[EXERCISE OBJECTIVE]:
Every line in the listing is to be echoed verbatim.

** EXTRACTED DATA follows **

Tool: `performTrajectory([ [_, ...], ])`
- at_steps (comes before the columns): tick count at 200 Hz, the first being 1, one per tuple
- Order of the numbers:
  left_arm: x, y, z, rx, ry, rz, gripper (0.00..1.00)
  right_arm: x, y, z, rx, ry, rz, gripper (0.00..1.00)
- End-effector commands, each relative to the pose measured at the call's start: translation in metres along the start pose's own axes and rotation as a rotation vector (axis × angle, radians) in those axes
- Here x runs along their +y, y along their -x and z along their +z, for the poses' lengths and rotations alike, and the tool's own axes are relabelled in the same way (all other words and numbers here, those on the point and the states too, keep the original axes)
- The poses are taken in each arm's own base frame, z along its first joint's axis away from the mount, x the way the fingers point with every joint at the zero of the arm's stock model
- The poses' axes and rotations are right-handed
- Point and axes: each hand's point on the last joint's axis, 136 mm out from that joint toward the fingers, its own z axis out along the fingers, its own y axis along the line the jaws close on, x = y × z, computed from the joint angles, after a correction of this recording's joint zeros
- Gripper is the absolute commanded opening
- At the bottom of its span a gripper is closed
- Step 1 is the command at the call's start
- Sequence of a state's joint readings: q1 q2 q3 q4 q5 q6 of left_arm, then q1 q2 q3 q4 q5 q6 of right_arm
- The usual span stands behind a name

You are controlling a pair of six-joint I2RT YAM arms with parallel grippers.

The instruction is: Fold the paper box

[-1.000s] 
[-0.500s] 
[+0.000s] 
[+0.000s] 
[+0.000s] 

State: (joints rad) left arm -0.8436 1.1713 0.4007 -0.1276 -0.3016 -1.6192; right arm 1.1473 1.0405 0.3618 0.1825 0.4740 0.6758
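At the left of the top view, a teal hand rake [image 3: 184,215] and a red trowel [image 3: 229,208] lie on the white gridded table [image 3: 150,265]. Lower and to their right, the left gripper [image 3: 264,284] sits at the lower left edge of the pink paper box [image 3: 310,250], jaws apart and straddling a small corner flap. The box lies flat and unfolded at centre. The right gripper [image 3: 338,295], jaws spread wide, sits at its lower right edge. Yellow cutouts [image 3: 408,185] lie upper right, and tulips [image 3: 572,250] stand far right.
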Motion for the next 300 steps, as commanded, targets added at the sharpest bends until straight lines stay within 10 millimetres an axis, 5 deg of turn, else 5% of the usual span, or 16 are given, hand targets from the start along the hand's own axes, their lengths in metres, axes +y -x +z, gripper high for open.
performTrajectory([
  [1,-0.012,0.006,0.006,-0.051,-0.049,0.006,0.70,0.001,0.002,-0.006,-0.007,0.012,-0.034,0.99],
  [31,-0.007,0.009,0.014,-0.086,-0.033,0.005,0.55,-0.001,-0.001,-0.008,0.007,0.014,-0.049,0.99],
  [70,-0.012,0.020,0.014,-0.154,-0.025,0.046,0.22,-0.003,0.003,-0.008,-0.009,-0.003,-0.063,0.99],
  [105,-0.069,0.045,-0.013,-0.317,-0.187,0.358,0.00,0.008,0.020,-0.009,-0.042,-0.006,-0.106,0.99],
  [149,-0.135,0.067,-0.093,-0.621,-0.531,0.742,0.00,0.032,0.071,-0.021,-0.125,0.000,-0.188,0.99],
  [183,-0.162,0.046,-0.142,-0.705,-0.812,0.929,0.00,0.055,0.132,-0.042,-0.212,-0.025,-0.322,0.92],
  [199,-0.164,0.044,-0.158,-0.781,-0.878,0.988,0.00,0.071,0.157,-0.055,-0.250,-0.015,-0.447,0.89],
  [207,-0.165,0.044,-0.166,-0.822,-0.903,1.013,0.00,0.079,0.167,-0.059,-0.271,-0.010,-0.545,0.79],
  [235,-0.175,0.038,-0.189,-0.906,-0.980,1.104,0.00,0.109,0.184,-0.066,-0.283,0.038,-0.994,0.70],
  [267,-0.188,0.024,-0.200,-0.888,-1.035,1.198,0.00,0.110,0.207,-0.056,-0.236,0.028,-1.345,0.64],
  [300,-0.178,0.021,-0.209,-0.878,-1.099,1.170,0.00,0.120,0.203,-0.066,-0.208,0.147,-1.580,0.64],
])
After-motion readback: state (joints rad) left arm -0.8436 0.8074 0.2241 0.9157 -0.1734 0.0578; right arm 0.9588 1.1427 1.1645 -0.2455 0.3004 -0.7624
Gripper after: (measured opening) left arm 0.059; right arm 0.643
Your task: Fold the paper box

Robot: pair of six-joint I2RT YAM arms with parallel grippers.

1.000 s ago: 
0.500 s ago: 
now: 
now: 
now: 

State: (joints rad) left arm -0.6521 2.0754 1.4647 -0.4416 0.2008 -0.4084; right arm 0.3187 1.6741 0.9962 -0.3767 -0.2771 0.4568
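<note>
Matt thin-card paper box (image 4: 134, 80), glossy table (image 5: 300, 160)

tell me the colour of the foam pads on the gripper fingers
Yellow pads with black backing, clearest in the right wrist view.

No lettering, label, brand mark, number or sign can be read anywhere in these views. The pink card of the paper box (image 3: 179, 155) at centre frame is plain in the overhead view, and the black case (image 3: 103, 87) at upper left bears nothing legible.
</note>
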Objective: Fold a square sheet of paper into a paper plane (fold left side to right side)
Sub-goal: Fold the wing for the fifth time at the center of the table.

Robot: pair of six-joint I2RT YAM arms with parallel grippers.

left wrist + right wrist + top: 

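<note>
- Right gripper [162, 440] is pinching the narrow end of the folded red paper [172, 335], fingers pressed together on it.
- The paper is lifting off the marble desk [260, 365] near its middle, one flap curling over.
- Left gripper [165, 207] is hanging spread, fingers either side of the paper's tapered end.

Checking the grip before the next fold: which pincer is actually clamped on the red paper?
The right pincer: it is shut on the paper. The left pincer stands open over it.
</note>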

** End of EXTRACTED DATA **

[ANSWER TO THIS PROBLEM]:
Tool: `performTrajectory([ [_, ...], ])`
- at_steps (comes before the columns): tick count at 200 Hz, the first being 1, one per tuple
- Order of the numbers:
  left_arm: x, y, z, rx, ry, rz, gripper (0.00..1.00)
  right_arm: x, y, z, rx, ry, rz, gripper (0.00..1.00)
- End-effector commands, each relative to the pose measured at the call's start: translation in metres along the start pose's own axes and rotation as a rotation vector (axis × angle, radians) in those axes
- Here x runs along their +y, y along their -x and z along their +z, for the poses' lengths and rotations alike, and the tool's own axes are relabelled in the same way (all other words and numbers here, those on the point and the states too, keep the original axes)
- The poses are taken in each arm's own base frame, z along its first joint's axis away from the mount, x the way the fingers point with every joint at the zero of the arm's stock model
- The poses' axes and rotations are right-handed
- Point and axes: each hand's point on the last joint's axis, 136 mm out from that joint toward the fingers, its own z axis out along the fingers, its own y axis along the line the jaws close on, x = y × z, computed from the joint angles, after a correction of this recording's joint zeros
- Gripper is the absolute commanded opening
- At the bottom of its span a gripper is closed
- Step 1 is the command at the call's start
- Sequence of a state's joint readings: q1 q2 q3 q4 q5 q6 of left_arm, then q1 q2 q3 q4 q5 q6 of right_arm
- The usual span stands behind a name

You are controlling a pair of six-joint I2RT YAM arms with parallel grippers.

The instruction is: Fold the paper box

[-1.000s] 
[-0.500s] 
[+0.000s] 
[+0.000s] 
[+0.000s] 

State: (joints rad) left arm -0.8436 1.1713 0.4007 -0.1276 -0.3016 -1.6192; right arm 1.1473 1.0405 0.3618 0.1825 0.4740 0.6758
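At the left of the top view, a teal hand rake [image 3: 184,215] and a red trowel [image 3: 229,208] lie on the white gridded table [image 3: 150,265]. Lower and to their right, the left gripper [image 3: 264,284] sits at the lower left edge of the pink paper box [image 3: 310,250], jaws apart and straddling a small corner flap. The box lies flat and unfolded at centre. The right gripper [image 3: 338,295], jaws spread wide, sits at its lower right edge. Yellow cutouts [image 3: 408,185] lie upper right, and tulips [image 3: 572,250] stand far right.
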Motion for the next 300 steps, as commanded, targets added at the sharpest bends until straight lines stay within 10 millimetres an axis, 5 deg of turn, else 5% of the usual span, or 16 are given, hand targets from the start along the hand's own axes, their lengths in metres, axes +y -x +z, gripper high for open.
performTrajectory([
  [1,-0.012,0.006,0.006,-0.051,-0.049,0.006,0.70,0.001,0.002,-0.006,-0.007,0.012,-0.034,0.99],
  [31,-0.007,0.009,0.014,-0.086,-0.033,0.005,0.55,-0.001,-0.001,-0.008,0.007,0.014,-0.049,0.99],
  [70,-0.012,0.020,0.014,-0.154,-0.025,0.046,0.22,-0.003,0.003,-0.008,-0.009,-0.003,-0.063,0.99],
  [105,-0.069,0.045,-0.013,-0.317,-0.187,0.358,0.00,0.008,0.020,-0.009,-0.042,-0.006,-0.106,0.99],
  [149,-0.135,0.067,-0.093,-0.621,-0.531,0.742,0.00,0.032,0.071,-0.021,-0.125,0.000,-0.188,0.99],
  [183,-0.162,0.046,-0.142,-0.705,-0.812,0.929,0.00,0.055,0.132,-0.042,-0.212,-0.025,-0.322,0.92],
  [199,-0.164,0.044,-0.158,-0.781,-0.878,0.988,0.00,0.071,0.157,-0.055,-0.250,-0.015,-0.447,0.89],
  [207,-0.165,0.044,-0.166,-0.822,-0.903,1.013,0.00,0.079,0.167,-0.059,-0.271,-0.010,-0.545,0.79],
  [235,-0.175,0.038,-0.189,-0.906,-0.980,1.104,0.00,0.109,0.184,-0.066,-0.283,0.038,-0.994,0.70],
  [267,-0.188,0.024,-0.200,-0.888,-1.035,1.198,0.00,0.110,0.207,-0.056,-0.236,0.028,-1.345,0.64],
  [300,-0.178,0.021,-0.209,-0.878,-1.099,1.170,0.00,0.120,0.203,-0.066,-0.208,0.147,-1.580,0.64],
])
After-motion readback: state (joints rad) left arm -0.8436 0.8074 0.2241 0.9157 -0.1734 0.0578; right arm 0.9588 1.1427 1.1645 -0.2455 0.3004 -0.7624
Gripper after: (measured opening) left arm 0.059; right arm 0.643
Your task: Fold the paper box

Robot: pair of six-joint I2RT YAM arms with parallel grippers.

1.000 s ago: 
0.500 s ago: 
now: 
now: 
now: 

State: (joints rad) left arm -0.6521 2.0754 1.4647 -0.4416 0.2008 -0.4084; right arm 0.3187 1.6741 0.9962 -0.3767 -0.2771 0.4568
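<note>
Matt thin-card paper box (image 4: 134, 80), glossy table (image 5: 300, 160)

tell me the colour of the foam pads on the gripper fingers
Yellow pads with black backing, clearest in the right wrist view.

No lettering, label, brand mark, number or sign can be read anywhere in these views. The pink card of the paper box (image 3: 179, 155) at centre frame is plain in the overhead view, and the black case (image 3: 103, 87) at upper left bears nothing legible.
</note>
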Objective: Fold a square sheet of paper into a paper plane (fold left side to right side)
Sub-goal: Fold the wing for the fifth time at the center of the table.

Robot: pair of six-joint I2RT YAM arms with parallel grippers.

left wrist + right wrist + top: 

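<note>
- Right gripper [162, 440] is pinching the narrow end of the folded red paper [172, 335], fingers pressed together on it.
- The paper is lifting off the marble desk [260, 365] near its middle, one flap curling over.
- Left gripper [165, 207] is hanging spread, fingers either side of the paper's tapered end.

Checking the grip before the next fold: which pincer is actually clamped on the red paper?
The right pincer: it is shut on the paper. The left pincer stands open over it.
</note>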

No additional answer is needed.